▸ **Exercise**
Set down exactly the entries below, beginning at their first line and ending at the line with "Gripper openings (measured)".

Dataset excerpts
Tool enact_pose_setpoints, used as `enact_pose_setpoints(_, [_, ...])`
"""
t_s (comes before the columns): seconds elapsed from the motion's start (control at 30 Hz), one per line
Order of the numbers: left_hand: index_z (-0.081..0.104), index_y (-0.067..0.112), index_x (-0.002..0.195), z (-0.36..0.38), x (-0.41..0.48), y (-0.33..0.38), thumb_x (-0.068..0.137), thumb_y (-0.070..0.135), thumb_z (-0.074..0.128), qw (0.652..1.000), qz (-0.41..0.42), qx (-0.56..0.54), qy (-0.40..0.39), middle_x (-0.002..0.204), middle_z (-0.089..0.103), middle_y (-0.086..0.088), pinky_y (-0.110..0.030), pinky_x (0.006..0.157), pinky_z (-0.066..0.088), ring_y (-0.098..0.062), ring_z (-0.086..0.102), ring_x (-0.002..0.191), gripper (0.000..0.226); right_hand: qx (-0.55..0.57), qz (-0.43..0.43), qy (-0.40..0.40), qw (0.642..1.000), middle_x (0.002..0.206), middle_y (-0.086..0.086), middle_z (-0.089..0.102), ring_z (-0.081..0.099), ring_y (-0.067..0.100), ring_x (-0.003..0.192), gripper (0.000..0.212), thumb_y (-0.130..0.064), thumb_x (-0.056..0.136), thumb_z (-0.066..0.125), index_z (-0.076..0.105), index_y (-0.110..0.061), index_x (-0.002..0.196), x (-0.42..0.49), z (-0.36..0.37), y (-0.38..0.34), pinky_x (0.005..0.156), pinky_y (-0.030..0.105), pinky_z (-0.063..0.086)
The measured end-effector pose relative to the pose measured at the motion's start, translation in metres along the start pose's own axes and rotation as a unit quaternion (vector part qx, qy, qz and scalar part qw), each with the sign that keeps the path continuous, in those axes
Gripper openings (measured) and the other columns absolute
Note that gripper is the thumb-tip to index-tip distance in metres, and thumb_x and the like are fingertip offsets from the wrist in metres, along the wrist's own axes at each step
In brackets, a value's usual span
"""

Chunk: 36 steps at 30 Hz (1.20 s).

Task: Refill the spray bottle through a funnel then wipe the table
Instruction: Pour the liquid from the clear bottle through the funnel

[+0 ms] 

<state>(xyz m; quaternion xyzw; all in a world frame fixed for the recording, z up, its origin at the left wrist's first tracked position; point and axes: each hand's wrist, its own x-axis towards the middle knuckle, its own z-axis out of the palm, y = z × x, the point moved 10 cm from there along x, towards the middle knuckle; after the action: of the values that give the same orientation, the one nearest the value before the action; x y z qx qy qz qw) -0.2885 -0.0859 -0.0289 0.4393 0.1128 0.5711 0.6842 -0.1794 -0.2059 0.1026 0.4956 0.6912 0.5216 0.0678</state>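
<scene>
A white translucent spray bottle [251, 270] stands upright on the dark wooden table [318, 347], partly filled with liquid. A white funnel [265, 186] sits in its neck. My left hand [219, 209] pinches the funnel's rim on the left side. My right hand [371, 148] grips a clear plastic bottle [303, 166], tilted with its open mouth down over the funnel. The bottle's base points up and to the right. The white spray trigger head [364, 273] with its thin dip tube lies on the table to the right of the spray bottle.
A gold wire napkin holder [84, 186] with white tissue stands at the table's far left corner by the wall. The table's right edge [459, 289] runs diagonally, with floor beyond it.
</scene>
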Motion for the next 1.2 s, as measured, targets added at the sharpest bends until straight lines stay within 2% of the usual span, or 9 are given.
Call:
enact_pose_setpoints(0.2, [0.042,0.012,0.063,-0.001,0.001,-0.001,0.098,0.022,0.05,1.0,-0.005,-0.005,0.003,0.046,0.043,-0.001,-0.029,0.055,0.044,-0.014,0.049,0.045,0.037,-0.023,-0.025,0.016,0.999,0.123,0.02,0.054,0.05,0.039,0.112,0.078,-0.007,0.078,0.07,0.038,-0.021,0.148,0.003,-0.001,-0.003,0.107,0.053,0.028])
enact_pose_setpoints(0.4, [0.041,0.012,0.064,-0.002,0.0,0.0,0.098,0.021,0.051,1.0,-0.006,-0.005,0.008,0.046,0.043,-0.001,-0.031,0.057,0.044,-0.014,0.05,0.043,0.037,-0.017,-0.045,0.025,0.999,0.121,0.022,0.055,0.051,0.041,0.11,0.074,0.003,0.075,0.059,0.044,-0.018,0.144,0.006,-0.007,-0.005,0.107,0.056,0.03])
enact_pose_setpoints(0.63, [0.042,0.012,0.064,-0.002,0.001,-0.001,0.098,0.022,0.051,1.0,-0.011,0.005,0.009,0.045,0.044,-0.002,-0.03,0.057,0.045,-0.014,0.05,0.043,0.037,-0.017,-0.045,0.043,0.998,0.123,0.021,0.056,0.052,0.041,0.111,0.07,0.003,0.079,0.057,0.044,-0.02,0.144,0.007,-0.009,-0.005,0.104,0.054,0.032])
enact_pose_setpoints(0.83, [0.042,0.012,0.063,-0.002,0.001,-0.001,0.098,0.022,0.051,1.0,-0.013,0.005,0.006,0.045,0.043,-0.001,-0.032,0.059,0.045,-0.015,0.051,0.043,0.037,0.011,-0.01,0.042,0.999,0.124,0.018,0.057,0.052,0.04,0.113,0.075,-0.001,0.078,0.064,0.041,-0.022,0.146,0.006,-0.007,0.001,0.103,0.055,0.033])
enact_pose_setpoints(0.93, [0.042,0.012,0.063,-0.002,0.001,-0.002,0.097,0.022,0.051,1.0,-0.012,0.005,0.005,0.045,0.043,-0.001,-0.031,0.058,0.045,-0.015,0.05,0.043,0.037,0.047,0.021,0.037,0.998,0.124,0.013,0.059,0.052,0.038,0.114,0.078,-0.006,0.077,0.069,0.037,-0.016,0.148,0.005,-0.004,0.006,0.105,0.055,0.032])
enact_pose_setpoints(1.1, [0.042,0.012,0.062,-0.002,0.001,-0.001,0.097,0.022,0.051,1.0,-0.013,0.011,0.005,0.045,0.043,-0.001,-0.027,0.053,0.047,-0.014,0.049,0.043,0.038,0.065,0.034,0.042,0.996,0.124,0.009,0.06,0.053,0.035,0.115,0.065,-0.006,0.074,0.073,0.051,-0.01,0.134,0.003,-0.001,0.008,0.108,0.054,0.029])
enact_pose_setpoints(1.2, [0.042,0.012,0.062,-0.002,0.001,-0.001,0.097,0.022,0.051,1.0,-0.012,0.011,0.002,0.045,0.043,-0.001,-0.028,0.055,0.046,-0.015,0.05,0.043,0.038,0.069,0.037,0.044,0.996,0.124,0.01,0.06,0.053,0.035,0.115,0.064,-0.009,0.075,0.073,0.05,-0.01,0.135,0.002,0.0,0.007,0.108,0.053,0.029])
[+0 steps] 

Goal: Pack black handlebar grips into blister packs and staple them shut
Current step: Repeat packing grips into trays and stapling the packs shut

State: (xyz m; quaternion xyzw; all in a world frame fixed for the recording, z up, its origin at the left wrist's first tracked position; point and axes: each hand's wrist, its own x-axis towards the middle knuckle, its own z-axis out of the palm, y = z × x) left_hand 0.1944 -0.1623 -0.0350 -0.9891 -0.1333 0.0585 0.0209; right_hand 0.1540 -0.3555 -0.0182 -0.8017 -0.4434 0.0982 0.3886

▸ **Reply to the exercise**
Tool enact_pose_setpoints, used as `enact_pose_setpoints(_, [_, ...])`
"""
t_s (comes before the columns): seconds elapsed from the motion's start (control at 30 Hz), one per line
Order of the numbers: left_hand: index_z (-0.081..0.104), index_y (-0.067..0.112), index_x (-0.002..0.195), z (-0.36..0.38), x (-0.41..0.48), y (-0.33..0.38), thumb_x (-0.068..0.137), thumb_y (-0.070..0.135), thumb_z (-0.074..0.128), qw (0.652..1.000), qz (-0.41..0.42), qx (-0.56..0.54), qy (-0.40..0.39), middle_x (-0.002..0.204), middle_z (-0.089..0.103), middle_y (-0.086..0.088), pinky_y (-0.110..0.030), pinky_x (0.006..0.157), pinky_z (-0.066..0.088), ring_y (-0.098..0.062), ring_z (-0.086..0.102), ring_x (-0.002..0.191), gripper (0.000..0.226); right_hand: qx (-0.55..0.57), qz (-0.43..0.43), qy (-0.40..0.40), qw (0.642..1.000), middle_x (0.002..0.206), middle_y (-0.086..0.086), middle_z (-0.089..0.102), ring_z (-0.081..0.099), ring_y (-0.067..0.100), ring_x (-0.003..0.192), gripper (0.000..0.212), thumb_y (-0.130..0.064), thumb_x (-0.056..0.136), thumb_z (-0.066..0.125), index_z (-0.076..0.105), index_y (-0.110..0.061), index_x (-0.002..0.196), x (-0.42..0.49), z (-0.36..0.37), y (-0.38..0.34), pinky_x (0.005..0.156), pinky_y (-0.030..0.105), pinky_z (-0.063..0.086)
The measured end-effector pose relative to the pose measured at the motion's start, translation in metres along the start pose's own axes and rotation as a unit quaternion (vector part qx, qy, qz and scalar part qw), each with the sign that keeps the path continuous, in those axes
Gripper openings (measured) and the other columns absolute

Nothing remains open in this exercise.